• Exercise requirements
Give the number of lines in the data that contain "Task", and nothing more.

• Source records

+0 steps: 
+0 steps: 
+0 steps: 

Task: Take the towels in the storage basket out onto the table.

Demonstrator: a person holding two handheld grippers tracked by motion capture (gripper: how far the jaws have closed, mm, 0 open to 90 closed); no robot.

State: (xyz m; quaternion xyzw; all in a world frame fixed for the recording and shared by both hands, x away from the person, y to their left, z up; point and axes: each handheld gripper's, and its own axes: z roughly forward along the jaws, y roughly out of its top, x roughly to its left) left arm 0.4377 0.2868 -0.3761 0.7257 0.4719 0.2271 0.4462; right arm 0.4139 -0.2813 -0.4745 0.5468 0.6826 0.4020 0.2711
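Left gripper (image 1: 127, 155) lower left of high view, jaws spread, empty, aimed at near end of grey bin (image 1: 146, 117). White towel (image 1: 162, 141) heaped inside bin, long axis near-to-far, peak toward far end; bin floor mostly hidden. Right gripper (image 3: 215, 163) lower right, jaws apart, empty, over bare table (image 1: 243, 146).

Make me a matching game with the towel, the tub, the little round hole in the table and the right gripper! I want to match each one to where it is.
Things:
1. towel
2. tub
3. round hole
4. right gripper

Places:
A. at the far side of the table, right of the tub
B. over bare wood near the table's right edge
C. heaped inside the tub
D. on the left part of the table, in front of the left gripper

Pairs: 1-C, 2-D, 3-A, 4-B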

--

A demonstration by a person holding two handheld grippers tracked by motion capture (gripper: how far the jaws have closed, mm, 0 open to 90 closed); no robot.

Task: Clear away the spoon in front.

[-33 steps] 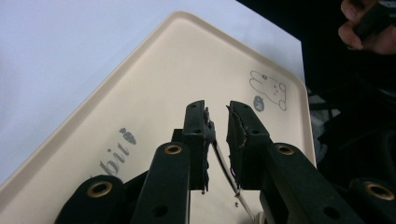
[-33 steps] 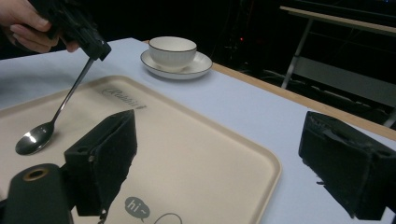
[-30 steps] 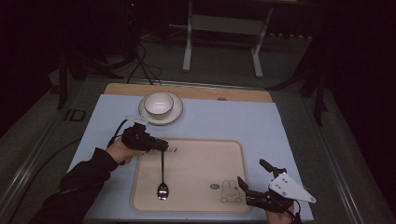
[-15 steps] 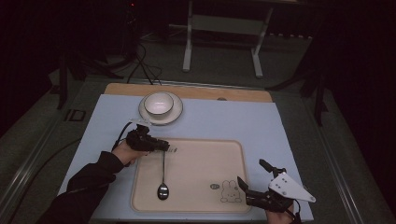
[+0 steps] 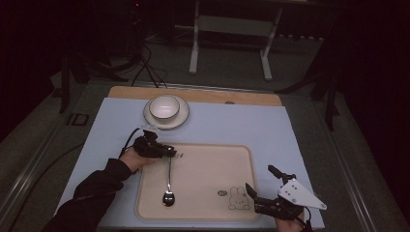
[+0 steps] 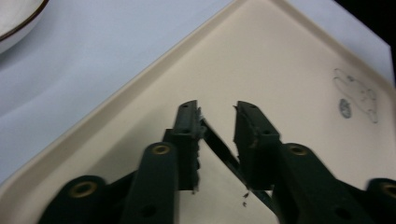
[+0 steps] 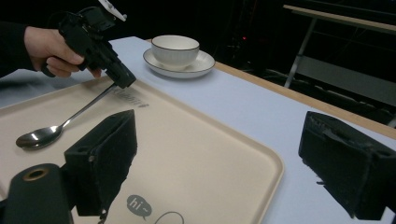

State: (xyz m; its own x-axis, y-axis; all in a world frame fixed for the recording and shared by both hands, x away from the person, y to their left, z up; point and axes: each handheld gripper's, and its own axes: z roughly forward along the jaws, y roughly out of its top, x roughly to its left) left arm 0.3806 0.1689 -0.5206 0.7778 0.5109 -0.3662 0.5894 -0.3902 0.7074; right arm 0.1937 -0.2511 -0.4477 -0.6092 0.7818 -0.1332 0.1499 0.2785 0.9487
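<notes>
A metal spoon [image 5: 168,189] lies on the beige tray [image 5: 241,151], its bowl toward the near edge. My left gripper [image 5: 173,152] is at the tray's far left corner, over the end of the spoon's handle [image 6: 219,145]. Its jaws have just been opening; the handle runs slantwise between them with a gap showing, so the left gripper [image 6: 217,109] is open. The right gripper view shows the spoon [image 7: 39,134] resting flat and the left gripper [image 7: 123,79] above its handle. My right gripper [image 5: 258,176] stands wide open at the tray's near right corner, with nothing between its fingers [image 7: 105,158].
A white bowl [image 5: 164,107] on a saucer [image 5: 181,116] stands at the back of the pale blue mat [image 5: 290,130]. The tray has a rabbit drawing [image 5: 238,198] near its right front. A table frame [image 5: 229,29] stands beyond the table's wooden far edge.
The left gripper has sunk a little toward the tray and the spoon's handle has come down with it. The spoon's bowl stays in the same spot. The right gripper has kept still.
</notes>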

• Exercise solution
2